女王陛下へ現時点で判明している事についてのご報告を終えてから、二人で塔へ戻ってきたのです。
私はお師匠様の結界に弾かれてしまいましたので、こちらに来ました」
レイフォンさんの返答を聞くと、わたしは直ぐにソファから立ち上がった。
「多分、兄は今朝のわたしと同じように、神剣のことについて話をしているのだと思いますが、おじいちゃんとの話が終われば外へ出てくるでしょう。
今日は透明マントも持ってきていないし、早めに違う場所へ移ったほうがいいと思います」
髪の毛と瞳の色は変えてあるし、匂いの対策は二重にしてあるけど、至近距離で兄と遭遇した場合、女王陛下から借りた…『はじまりの魔法使い』が作った眼鏡の効力だけで、あの兄を誤魔化せるかどうか自信がない。
「そうですね、ユーナは今でも十分に変装していますが、まだ声音を変える術を手に入れていませんから、返答を求められたりしたら危険です。

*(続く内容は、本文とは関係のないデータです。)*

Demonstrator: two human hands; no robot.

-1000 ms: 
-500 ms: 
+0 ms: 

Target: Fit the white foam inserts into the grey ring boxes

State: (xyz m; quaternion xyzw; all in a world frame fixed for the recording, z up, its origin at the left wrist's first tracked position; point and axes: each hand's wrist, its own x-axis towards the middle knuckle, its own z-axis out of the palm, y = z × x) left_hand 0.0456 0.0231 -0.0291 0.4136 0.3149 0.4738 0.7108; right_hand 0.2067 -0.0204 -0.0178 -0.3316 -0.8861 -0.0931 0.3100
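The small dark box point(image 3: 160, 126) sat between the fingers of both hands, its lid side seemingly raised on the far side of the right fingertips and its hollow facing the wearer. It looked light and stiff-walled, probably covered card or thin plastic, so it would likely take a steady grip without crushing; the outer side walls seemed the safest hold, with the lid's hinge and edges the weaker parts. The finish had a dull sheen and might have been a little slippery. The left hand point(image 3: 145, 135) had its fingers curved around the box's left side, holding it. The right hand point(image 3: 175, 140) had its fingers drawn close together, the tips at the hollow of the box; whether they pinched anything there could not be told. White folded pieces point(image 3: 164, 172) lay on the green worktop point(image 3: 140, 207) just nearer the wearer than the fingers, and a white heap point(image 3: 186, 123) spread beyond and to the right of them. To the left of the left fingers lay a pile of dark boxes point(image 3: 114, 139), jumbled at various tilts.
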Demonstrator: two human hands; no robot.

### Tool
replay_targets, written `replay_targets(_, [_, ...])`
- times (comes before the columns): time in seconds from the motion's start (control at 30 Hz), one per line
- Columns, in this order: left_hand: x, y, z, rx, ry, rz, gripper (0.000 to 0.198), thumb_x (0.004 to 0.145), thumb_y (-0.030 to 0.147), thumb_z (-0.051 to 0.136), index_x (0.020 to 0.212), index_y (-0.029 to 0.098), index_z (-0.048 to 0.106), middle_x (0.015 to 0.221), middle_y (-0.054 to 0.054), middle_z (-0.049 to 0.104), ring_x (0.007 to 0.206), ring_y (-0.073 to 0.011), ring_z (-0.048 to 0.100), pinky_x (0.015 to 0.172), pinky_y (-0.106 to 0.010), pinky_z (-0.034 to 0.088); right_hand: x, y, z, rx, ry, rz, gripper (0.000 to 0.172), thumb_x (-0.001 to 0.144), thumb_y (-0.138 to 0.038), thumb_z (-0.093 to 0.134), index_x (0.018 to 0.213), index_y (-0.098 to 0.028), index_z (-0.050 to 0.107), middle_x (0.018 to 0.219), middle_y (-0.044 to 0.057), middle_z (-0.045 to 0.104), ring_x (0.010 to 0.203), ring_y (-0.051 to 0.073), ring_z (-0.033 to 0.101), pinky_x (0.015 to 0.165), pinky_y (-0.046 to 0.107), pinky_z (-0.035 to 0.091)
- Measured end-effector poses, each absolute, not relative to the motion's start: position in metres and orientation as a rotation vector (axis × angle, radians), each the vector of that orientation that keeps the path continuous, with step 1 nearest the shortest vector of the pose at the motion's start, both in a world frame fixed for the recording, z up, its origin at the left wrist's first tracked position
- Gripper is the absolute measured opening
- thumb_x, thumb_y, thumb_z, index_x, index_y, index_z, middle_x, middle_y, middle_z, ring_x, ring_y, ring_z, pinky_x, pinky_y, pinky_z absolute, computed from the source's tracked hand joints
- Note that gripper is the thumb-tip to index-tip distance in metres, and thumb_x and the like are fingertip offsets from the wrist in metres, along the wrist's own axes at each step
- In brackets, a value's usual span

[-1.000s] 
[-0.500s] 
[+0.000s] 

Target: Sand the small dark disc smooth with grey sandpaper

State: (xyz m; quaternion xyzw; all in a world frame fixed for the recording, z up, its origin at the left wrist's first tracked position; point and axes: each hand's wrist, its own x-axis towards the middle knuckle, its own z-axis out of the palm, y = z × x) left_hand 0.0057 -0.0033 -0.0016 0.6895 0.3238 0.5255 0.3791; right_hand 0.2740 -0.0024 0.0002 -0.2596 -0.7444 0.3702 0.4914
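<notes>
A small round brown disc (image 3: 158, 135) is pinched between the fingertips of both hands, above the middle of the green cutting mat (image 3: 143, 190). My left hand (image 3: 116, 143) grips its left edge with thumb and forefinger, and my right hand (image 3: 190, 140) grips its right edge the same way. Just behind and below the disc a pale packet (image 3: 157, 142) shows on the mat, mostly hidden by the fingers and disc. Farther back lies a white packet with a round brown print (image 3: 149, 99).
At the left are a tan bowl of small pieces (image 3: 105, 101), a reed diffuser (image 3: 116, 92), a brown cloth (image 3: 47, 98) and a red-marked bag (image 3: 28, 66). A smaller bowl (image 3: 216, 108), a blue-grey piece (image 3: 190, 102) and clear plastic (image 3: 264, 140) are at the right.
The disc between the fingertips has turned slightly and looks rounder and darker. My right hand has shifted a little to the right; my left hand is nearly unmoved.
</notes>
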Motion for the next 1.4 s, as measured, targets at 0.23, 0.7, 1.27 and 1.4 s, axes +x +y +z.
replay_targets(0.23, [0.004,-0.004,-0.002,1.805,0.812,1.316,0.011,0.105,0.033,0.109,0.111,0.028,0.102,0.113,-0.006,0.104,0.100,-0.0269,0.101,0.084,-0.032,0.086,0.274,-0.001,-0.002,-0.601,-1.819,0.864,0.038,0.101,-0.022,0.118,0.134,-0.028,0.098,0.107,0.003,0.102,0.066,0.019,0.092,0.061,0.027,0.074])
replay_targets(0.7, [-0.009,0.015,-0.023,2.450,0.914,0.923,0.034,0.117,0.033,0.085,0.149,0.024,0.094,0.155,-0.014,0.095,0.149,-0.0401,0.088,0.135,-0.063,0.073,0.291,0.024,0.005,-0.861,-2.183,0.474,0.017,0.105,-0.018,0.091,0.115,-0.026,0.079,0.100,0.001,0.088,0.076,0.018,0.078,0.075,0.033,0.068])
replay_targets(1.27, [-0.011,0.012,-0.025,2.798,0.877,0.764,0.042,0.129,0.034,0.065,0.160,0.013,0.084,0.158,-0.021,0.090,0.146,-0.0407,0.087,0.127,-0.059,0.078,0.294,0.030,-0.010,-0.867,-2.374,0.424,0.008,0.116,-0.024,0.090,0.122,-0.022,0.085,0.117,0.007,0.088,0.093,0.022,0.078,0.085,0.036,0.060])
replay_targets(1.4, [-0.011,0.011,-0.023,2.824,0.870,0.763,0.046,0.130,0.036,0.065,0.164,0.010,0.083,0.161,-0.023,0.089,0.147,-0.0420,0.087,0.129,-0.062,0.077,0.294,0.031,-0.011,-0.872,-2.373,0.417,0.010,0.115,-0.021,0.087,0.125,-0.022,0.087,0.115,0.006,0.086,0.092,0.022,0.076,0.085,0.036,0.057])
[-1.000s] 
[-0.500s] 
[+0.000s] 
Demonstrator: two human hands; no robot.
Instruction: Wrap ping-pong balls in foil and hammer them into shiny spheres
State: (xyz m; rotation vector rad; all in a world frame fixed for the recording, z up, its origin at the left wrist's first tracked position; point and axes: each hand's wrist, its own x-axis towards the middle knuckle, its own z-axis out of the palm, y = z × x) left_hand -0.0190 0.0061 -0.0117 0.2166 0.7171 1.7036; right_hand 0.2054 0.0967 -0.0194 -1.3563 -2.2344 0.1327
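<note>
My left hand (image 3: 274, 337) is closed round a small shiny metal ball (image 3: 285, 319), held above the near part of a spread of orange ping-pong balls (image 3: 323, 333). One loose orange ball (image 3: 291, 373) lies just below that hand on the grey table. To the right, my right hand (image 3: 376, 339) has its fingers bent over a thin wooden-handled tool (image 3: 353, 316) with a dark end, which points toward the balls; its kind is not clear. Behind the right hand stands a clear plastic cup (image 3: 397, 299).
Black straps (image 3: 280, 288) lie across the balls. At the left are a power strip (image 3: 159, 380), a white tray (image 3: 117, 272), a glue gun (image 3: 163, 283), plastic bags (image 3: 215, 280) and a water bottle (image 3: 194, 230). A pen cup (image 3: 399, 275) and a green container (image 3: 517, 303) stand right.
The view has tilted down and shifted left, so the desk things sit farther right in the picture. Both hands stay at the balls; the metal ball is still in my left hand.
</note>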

ユートと鉢合わせしないように、今すぐ移動しましょう」
エリオットもわたしに同意しながら勢いよく立ち上がる。
わたしたちの話を黙って聞いていたレイフォンさんは、大儀そうにゆっくりと腰を上げた。
「私が姫をお送りしてきますよ。
エリオット、貴方ではあの場所の座標は解らないでしょう?」
「レイ先輩はお疲れでしょう?
確かに僕が訪れたことのない場所ですから < 転移 > はできませんが、馬車で送っていきますから大丈夫です」
「しかし、それでは…」
エリオットはレイフォンさんの言葉を待たずに、強い口調で言った。
「今後のことを考えると、レイ先輩が用意した『隠れ家』へ行って、場所を覚えたほうがいいと思うんです。

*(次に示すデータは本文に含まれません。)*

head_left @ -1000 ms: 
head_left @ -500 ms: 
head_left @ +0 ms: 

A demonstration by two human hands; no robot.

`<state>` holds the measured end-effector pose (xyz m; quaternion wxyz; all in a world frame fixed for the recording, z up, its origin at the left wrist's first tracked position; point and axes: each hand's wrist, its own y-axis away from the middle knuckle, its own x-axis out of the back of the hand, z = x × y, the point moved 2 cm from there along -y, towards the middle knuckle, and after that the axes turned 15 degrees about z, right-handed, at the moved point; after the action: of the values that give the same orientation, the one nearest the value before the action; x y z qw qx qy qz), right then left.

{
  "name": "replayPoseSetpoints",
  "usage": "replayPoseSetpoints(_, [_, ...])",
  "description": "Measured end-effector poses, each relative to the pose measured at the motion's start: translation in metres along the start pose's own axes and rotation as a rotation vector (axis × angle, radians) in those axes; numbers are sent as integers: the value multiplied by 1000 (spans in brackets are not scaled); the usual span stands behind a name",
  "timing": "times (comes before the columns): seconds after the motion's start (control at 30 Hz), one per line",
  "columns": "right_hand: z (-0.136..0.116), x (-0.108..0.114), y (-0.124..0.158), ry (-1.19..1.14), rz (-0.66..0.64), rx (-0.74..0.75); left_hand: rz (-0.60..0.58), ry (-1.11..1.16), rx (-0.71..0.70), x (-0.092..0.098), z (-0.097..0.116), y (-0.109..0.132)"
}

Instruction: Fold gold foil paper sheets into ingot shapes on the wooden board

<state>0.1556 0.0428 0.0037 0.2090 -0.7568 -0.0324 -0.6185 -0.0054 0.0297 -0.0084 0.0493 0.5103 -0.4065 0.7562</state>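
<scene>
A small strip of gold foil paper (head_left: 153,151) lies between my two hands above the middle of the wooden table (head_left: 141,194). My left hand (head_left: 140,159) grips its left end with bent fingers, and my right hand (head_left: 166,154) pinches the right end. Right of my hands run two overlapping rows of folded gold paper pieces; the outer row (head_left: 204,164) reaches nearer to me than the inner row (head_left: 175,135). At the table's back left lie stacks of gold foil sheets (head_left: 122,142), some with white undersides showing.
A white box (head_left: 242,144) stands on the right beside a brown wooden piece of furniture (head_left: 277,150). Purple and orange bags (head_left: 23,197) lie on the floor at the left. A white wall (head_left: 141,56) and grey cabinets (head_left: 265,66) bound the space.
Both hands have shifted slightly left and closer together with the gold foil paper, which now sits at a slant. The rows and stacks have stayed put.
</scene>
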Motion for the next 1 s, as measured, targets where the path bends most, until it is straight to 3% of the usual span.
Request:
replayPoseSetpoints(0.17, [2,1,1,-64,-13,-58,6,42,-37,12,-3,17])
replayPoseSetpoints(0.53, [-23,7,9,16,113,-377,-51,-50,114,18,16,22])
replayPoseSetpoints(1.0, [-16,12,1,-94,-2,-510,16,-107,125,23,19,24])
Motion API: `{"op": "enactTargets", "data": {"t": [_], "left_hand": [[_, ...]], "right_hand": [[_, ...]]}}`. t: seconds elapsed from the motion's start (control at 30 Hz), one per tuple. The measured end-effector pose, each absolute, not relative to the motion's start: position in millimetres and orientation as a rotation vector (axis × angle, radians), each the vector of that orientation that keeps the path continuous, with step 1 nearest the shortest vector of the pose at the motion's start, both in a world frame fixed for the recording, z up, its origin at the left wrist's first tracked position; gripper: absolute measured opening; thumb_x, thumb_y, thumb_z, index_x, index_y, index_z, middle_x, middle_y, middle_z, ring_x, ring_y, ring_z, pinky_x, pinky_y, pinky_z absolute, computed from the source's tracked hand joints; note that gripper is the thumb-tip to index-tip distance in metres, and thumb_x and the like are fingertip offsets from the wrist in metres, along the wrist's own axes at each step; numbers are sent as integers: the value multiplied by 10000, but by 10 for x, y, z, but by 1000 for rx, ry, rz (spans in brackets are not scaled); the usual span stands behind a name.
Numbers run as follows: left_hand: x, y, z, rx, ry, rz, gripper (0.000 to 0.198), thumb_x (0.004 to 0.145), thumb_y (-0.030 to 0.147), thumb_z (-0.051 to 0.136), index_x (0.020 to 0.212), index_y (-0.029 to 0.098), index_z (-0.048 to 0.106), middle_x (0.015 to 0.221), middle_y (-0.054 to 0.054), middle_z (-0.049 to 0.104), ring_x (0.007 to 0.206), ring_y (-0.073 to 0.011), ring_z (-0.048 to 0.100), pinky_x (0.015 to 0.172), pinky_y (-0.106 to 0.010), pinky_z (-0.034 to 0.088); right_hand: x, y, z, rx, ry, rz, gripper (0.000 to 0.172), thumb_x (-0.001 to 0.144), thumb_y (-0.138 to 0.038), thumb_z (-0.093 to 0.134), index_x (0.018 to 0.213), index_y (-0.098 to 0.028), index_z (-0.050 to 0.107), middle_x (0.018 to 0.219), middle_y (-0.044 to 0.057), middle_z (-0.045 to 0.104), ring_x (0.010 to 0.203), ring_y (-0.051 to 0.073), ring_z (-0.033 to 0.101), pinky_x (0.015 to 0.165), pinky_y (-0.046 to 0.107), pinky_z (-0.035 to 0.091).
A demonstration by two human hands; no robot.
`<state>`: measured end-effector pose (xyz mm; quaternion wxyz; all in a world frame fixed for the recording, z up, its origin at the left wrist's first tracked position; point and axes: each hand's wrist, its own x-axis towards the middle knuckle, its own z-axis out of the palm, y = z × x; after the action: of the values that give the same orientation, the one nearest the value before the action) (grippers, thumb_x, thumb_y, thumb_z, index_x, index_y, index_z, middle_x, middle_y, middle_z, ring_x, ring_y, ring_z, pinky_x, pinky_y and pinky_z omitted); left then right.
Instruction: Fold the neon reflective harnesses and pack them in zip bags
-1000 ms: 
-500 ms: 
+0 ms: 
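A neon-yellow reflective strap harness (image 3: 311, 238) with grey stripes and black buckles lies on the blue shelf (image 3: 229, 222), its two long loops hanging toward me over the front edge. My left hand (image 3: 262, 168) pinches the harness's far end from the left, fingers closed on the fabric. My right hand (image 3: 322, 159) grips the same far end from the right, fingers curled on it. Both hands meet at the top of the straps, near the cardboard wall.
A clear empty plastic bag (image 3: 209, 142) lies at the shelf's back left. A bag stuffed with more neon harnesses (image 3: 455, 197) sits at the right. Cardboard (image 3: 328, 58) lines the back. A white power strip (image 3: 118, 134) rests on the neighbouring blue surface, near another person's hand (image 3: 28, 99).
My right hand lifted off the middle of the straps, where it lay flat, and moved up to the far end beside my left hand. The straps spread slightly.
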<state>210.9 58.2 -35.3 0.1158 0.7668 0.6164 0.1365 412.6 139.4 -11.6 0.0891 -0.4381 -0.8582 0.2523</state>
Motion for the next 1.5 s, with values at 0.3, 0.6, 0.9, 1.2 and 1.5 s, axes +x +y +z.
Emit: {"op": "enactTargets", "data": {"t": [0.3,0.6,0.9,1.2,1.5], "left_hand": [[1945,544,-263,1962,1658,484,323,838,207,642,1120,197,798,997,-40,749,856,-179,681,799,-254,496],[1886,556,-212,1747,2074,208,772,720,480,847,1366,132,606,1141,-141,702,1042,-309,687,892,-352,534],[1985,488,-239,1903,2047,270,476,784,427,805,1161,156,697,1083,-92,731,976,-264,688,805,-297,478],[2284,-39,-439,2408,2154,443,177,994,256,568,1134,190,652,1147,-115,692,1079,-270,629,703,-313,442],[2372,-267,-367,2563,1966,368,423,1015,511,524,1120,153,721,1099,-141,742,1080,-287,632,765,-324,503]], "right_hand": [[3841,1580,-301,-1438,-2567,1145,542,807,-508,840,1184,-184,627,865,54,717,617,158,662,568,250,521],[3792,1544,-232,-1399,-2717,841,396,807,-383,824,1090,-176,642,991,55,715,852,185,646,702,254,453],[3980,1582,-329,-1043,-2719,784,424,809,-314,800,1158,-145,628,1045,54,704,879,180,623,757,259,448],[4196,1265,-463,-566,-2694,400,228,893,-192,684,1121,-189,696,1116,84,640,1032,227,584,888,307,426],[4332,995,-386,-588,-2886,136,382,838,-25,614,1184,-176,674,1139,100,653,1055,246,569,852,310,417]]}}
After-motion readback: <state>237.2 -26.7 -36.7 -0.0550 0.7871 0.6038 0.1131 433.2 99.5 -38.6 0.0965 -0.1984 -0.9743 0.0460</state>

一度行けば、僕も座標を覚えて < 転移 > することができます。
行きに時間がかかっても、帰りに術を使って戻ってくれば、それほど時間はかかりませんし」
「それは、確かにそうですが…」
「今夜も塔に泊まるという話は、相談して既に決めてあるんです。
ユートをめぐって争いを起こす治療士候補の人達は戻ってきていませんから、しばらくの間僕がいなくても問題ないと思います。

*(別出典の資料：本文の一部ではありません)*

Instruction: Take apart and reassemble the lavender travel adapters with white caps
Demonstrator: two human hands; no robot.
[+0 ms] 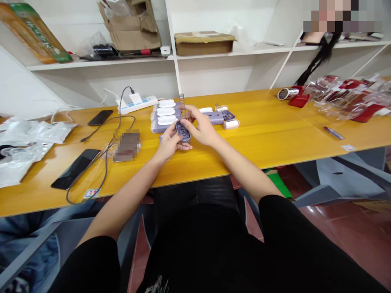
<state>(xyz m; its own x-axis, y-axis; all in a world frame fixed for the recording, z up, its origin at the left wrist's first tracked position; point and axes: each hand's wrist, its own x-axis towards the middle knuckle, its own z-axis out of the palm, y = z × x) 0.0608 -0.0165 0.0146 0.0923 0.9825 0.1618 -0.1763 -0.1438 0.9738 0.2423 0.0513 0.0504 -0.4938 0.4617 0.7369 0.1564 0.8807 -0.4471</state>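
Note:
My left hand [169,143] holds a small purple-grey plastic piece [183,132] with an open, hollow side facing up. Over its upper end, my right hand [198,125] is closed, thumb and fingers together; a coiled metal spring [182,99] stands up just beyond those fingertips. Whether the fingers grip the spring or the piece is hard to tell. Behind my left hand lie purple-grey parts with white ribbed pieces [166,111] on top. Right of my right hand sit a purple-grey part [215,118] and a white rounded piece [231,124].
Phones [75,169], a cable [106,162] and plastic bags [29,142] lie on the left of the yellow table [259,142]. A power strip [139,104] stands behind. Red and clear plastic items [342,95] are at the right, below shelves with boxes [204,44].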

ユーナのことは僕に任せて、レイ先輩は少しでも休んでいて下さい。
お師さまの代わりができるのは、先輩だけなんですから」
エリオットがそう言うと、レイフォンさんはちいさなため息をついて頷いた。
「ここのところ睡眠不足の日が続いていますし、今日のところは貴方に甘えることにしましょう。